## Action item
Please give the data below again in full, exactly as it stands.

## Recorded data
● ● ● ● ●

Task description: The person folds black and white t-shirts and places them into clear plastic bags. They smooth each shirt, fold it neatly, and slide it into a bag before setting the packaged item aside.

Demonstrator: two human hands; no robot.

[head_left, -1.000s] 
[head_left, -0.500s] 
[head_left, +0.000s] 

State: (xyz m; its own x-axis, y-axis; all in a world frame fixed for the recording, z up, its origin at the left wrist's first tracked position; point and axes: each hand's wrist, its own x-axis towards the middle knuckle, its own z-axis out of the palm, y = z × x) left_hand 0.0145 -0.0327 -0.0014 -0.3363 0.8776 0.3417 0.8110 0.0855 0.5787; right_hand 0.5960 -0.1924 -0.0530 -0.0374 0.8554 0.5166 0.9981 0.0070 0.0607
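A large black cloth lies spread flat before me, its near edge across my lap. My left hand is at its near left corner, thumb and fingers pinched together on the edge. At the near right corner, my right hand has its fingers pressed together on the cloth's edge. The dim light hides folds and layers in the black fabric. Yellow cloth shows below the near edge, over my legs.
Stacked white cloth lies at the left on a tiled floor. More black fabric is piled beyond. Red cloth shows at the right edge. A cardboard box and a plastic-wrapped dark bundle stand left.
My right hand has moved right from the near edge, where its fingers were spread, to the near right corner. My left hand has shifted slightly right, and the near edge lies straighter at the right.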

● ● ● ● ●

## Task answer
Task description: The person folds black and white t-shirts and places them into clear plastic bags. They smooth each shirt, fold it neatly, and slide it into a bag before setting the packaged item aside.

Demonstrator: two human hands; no robot.

[head_left, -1.000s] 
[head_left, -0.500s] 
[head_left, +0.000s] 

State: (xyz m; its own x-axis, y-axis; all in a world frame fixed for the recording, z up, its origin at the left wrist's first tracked position; point and axes: each hand's wrist, its own x-axis towards the middle knuckle, its own z-axis out of the palm, y = z × x) left_hand 0.0145 -0.0327 -0.0014 -0.3363 0.8776 0.3417 0.8110 0.0855 0.5787; right_hand 0.5960 -0.1924 -0.0530 -0.0374 0.8554 0.5166 0.9981 0.0070 0.0607
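A large black cloth lies spread flat before me, its near edge across my lap. My left hand is at its near left corner, thumb and fingers pinched together on the edge. At the near right corner, my right hand has its fingers pressed together on the cloth's edge. The dim light hides folds and layers in the black fabric. Yellow cloth shows below the near edge, over my legs.
Stacked white cloth lies at the left on a tiled floor. More black fabric is piled beyond. Red cloth shows at the right edge. A cardboard box and a plastic-wrapped dark bundle stand left.
My right hand has moved right from the near edge, where its fingers were spread, to the near right corner. My left hand has shifted slightly right, and the near edge lies straighter at the right.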

The output above is complete as it stands.